Job Title:  Device Quality Compliance Lead

Location:  Lexington, MA

About the role:

Device Quality Compliance Lead is an experienced Quality and Technical professional who supports the overall device and combination product quality strategy to maximize the benefit and sustainability of Takeda’s in-line products and to bring Takeda’s pipeline products to a sustainable existence on the market. 

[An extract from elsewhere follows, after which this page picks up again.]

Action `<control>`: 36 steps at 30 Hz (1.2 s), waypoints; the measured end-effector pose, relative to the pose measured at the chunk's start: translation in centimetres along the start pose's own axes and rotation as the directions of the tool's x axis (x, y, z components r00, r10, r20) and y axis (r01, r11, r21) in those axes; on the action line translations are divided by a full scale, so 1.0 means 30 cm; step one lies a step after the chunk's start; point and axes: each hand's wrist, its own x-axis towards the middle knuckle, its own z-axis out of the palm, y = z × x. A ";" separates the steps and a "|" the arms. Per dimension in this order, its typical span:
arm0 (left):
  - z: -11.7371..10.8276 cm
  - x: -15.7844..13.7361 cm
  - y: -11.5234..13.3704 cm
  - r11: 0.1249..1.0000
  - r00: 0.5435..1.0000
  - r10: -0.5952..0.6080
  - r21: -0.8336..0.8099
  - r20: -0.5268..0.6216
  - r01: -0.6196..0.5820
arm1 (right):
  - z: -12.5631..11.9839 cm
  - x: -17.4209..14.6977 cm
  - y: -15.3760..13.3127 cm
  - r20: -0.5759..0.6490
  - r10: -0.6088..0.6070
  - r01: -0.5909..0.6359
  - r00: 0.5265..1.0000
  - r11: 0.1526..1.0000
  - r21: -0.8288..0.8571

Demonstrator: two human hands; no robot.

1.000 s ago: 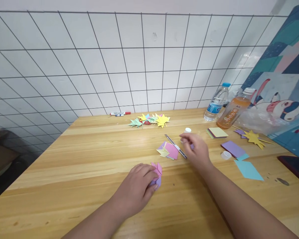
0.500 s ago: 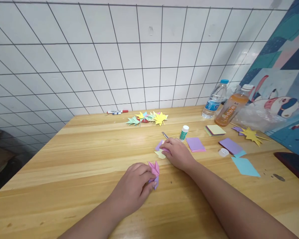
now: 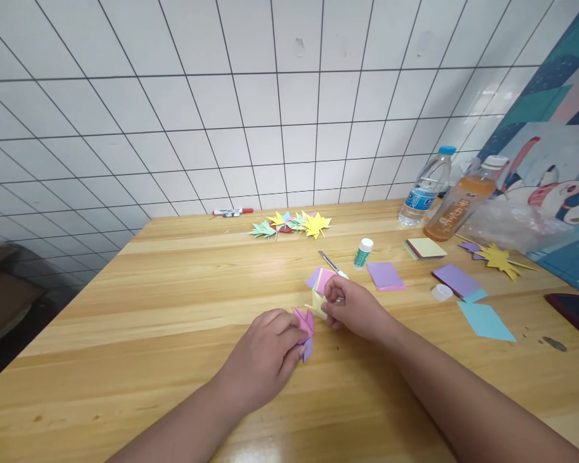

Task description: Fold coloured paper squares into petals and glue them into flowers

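My left hand [image 3: 271, 347] is closed on a folded piece of pink and purple paper [image 3: 305, 323], low over the wooden table. Pointed pink flaps stick up past the fingertips, while the purple part shows below them. Just to the right, my right hand [image 3: 356, 306] pinches a pale yellow folded paper [image 3: 317, 305] between thumb and curled fingers. Behind that hand lie small pink and purple papers [image 3: 322, 280], partly covered by the yellow one. A craft knife [image 3: 329, 262] rests beyond the fingers, its handle end close to the knuckles.
An uncapped glue stick [image 3: 362, 253] stands beside a purple paper stack [image 3: 385, 275]. Folded paper leaves [image 3: 314, 225] and markers [image 3: 232, 212] lie near the tiled wall. Bottles [image 3: 458, 204], more paper [image 3: 485, 321], a white cap [image 3: 441, 292] and a yellow paper star [image 3: 498, 258] are right.
My right hand has drawn back from the small papers toward me, bringing the pale yellow folded paper closer to the pink one. The left hand keeps its hold. The view has shifted slightly.
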 end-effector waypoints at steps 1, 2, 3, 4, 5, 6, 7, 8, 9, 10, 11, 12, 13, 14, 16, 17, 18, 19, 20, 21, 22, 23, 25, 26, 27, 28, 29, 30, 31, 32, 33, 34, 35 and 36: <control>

  • Maintain compliance of Takeda Global Quality Device and Combination Products (DCP) processes and quality records against changing device and IVD regulations particularly the EU MDR, IVDR, MDSAP
  • Responsible for certification and product licensing. Responsible for tracking of licensing information and ensuring site commitments for post-licensing approvals and updates are completed on-time.
    • Oversight on Regulatory Labeling for DCP products
    • Technical and/or Medical Device file oversight as required per appropriate regulations
  • Support maintenance of product compliance to CE marking requirements.
  • Responsible for MDR and vigilance reporting and field action execution according to applicable regulations and internal procedures.
  • Provide regulatory intelligence analysis with impact to processes and/or products

How you will contribute:

  • Drives quality improvement initiatives
  • Coordinates and supports all management reviews, DHF audits and independent design reviews as required
  • Regulatory Intelligence oversight for all global DCP regulations for clinical and on-market changes
  • Internal and external audit support including site readiness.
  • Accountable for tracking global Device and Combination Products licensing/certifications/registrations information and ensuring all appropriateTakeda commitments are implemented and in compliance
  • Maintain compliance of Takeda Global Quality Standards, Device Quality Manuals, Quality Statement and Quality Policy
  • Principal to deliver support training program in relation to requirements

What you bring to Takeda:

  • Bachelor’s Degree in BS in Engineering or equivalent technical discipline required, and at least 5 years of experience working with medical devices and/or combination products in a regulated healthcare industry, with a minimum of 3 years Quality Assurance and/or Quality Compliance roles;
  • Good understanding of EU, US and international medical device and combination products regulations and standards including but not limited to Part 4, CFR 820, 803, ISO 13485, MDSAP, ISO 14971.
  • Full understanding of Medical Device Regulations (MDR) and In-Vitro Diagnostics (IVDR) Regulations
  • Experience with Class I & II & III sterile and non-sterile medical devices
  • Experience with Implantable Devices and Diagnostics
  • Experience with clinical development and regulatory filings
  • Experience through interacting and collaborating with cross-functional global teams; project/program management and operational excellence preferred;

Desired:  Advanced Degree; Experience working in a regulatory compliance function preferred.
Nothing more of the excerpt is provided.